:: Exercise requirements ::
Skip the pictures, and retype the data below in full, exactly.

:: Exercise data ::
________________________

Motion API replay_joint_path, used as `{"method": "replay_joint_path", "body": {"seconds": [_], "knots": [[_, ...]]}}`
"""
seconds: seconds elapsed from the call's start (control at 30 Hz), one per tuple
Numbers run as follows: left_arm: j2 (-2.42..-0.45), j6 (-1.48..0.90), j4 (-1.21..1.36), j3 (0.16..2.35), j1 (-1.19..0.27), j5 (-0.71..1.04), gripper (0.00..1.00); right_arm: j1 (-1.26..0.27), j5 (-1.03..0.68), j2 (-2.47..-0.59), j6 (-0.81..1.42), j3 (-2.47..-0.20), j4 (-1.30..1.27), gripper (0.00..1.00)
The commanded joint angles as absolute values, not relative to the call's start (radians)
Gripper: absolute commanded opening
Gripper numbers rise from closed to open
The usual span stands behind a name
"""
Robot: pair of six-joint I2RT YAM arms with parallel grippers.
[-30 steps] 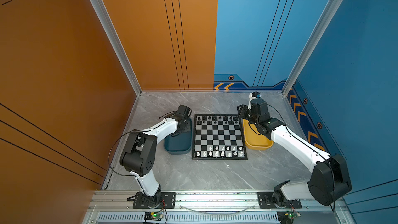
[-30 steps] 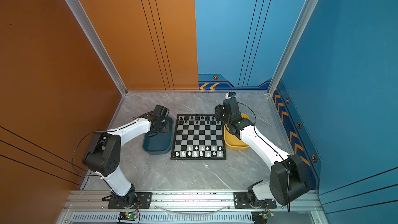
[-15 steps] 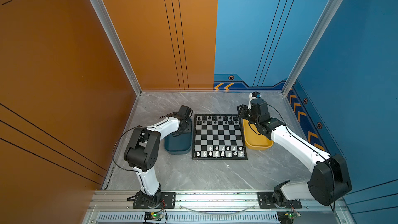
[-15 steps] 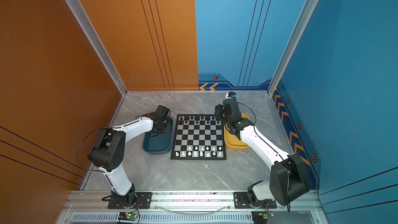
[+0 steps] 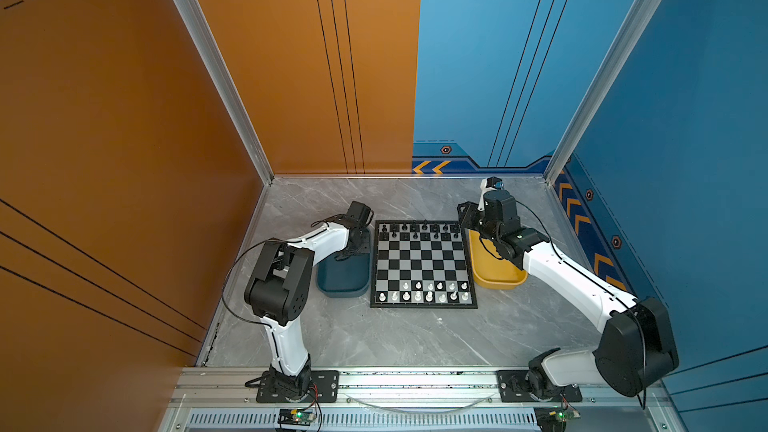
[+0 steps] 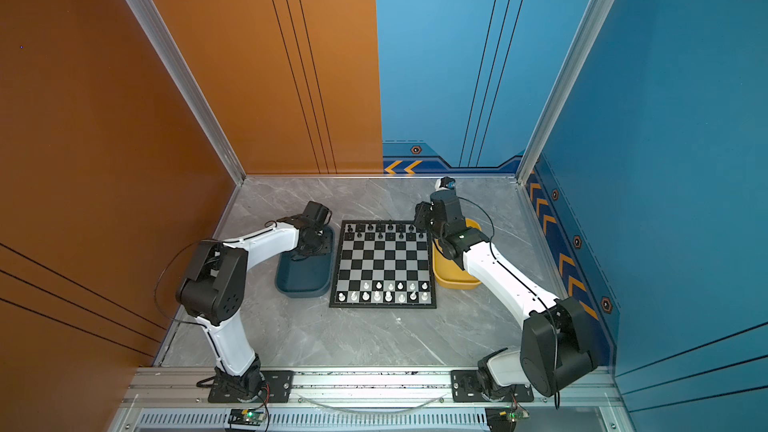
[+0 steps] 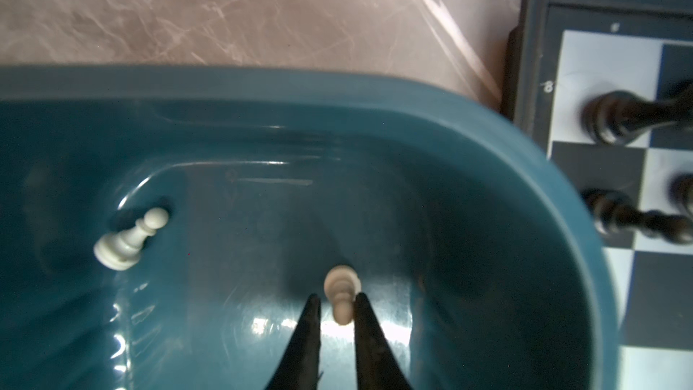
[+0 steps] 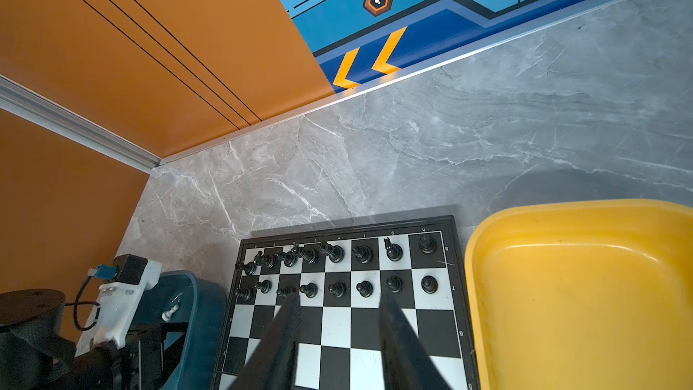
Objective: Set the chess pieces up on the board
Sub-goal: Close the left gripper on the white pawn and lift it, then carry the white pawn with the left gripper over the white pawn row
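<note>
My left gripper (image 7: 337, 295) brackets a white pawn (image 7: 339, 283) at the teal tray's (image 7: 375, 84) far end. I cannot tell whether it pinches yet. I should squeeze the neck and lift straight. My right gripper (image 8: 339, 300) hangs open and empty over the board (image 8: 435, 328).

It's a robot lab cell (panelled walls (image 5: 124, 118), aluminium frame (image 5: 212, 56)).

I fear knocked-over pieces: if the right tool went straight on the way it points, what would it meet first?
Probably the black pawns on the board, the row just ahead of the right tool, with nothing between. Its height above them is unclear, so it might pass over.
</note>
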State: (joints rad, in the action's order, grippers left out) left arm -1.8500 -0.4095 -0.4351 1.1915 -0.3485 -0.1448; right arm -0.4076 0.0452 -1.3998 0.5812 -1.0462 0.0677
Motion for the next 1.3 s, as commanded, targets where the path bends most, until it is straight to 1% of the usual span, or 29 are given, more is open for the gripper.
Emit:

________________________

:: Solution ::
Motion API replay_joint_path, used as `{"method": "replay_joint_path", "body": {"seconds": [_], "knots": [[_, ...]]}}`
"""
seconds: seconds elapsed from the call's start (control at 30 Hz), one per tuple
Numbers run as follows: left_arm: j2 (-2.42..-0.45), j6 (-1.48..0.90), j4 (-1.21..1.36), j3 (0.16..2.35), j1 (-1.19..0.27), j5 (-0.71..1.04), gripper (0.00..1.00); right_arm: j1 (-1.26..0.27), j5 (-1.03..0.68), j2 (-2.47..-0.59), j6 (-0.81..1.42), j3 (-2.47..-0.20), j4 (-1.30..1.27), gripper (0.00..1.00)
The commanded joint angles as absolute values, not relative to the call's start (radians)
Gripper: absolute commanded opening
Gripper numbers rise from closed to open
The usual span stands behind a name
"""
Robot: pair of six-joint I2RT YAM arms with parallel grippers.
[-30 steps] 
[-30 steps] 
[-15 steps] 
[-15 steps] 
[+0 steps] 
[+0 steps] 
[+0 steps] 
[+0 steps] 
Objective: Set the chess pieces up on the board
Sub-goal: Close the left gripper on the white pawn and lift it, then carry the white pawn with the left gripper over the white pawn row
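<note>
My left gripper (image 7: 337, 295) brackets a white pawn (image 7: 339, 283) at the teal tray's (image 7: 375, 84) far end. I cannot tell whether it pinches yet. I should squeeze the neck and lift straight. My right gripper (image 8: 339, 300) hangs open and empty over the board (image 8: 435, 328).

It's a robot lab cell (panelled walls (image 5: 124, 118), aluminium frame (image 5: 212, 56)).

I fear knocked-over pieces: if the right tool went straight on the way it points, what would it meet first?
Probably the black pawns on the board, the row just ahead of the right tool, with nothing between. Its height above them is unclear, so it might pass over.
</note>
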State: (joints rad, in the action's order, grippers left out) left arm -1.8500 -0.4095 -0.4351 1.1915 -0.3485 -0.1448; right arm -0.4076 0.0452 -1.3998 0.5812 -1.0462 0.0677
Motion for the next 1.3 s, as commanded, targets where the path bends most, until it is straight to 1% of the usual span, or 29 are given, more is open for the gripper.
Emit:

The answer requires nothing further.